Doing the same in WPF would have required me to write a class that implements the IValueConverter and then pass in the instance of my model as a parameter. So the syntax would look like below.

[Note that I am following the C#/XAML naming conventions, so my property names have the first letter of each word capitalized: FirstName, LastName.]

<Application.Resources>

    <local:StringToUpperCaseConverter x:Key=”stringConverter”/>

    <local:Person x:Key=”person” FirstName=”Pavan” LastName=”Podila”/>

</Application.Resources>

<Label Content=”{Binding Path=FirstName, Converter={StaticResource stringConverter}}”/>

Also my converter class would look like this:

    [ValueConversion(typeof (string), typeof (string))]

    public class StringToUpperCaseConverter : IValueConverter

    {

        public object Convert(object value, Type targetType, object parameter, CultureInfo culture)

        {

            string firstName = (string)value;

            return “FirstName: “ + firstName.ToUpper();

        }

 

        public object ConvertBack(object value, Type targetType, object parameter, CultureInfo culture)

        {

            return null;

        }

    }

That definitely is a lot more typing to do than the Flex’s approach. I see this is as a major benefit in Flex which I would love to have in WPF.

 

MXML components

    MXML components are reusable views in your application. Say you have a photo-viewer application that shows a list of photos. Each photo could be wrapped inside a MXML component that shows other information about the photo when you click on it. The view of the photo and the interaction can be captured inside this component and can be reused throughout your application. These components can also behave like the DataTemplates in WPF. You can create a property on the MXML component and set that as the model object. Inside the component you can data-bind to the properties of the model thus simulating the DataTemplate. Note that the property you create on your MXML component is your DataContext.
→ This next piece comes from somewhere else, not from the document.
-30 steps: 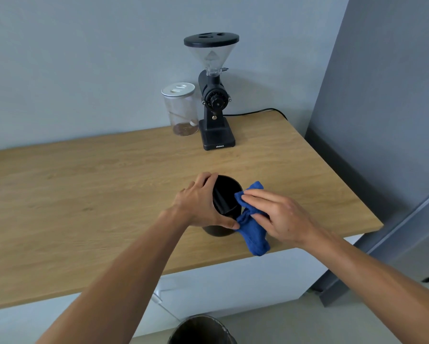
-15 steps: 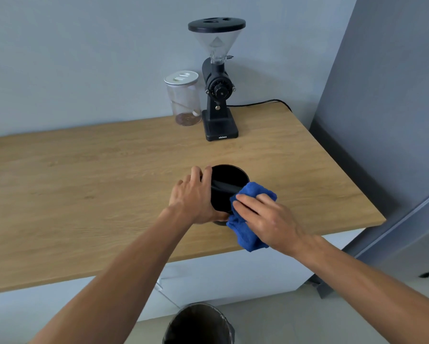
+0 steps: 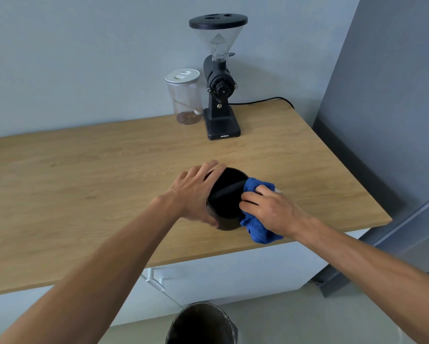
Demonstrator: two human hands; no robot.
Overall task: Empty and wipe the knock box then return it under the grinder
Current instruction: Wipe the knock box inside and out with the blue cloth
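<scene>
The black round knock box (image 3: 227, 198) stands on the wooden counter (image 3: 84, 184) near its front edge, open top up, with a dark bar across its mouth. My left hand (image 3: 196, 192) wraps its left wall and holds it. My right hand (image 3: 270, 212) grips a blue cloth (image 3: 256, 229) and presses it against the box's right rim and outer side. The black coffee grinder (image 3: 220, 95) with a clear hopper stands at the back of the counter against the wall, well apart from the box.
A clear jar (image 3: 184, 98) with a white lid stands left of the grinder. The grinder's black cable (image 3: 263, 101) runs right along the wall. A dark bin (image 3: 201, 324) stands on the floor below the counter's edge. A grey panel (image 3: 387, 120) bounds the right side.
My right hand has slid the cloth along the box's right side, from over the rim toward its outer wall. My left hand has kept hold of the box.
</scene>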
    ItemTemplates in WPF have a direct one-one mapping with the ItemRenderers in Flex. List based controls use the ItemRenderers to render each item in the list. Here is a simple example of an inline ItemRenderer.

<mx:DataGridColumn headerText=”Online” dataField=”online”>

<mx:itemRenderer>

<mx:Component>

<mx:CheckBox click=”data.online=!data.online” selected=”{data.online}”/>

</mx:Component>                        

</mx:itemRenderer>

</mx:DataGridColumn>

 

You can also create a separate MXML file, say Checkbox.mxml, that encapsulates the component. In that case you provide the name of the component to the itemRenderer property (itemRenderer=”Checkbox”, assuming Checkbox.mxml is in the same directory).

CSS styles, skins

    Styling a Flex application means creating a CSS file (or a group of CSS files) that provides the appearance for the different UI elements. Most CSS files would include customized values for many of the UI element properties. But if you want more fine-grained control on the appearance one can also create something called the Skins. A skin file is also a CSS file but can include components from a compiled SWF file. The SWF may have custom rendered skins, also called programmatic skins. Here is a nice article on creating skins for Flex.

Packaging into SWC, SWF and modules

    SWF is the final version of a compiled Flex application. It may also have a bunch of dependencies on Actionscript/Component libraries. These libraries are compiled as SWC. The other option for packaging is to use Flex Modules. Bruce Phillips did a good post on this topic and covers all the necessary material.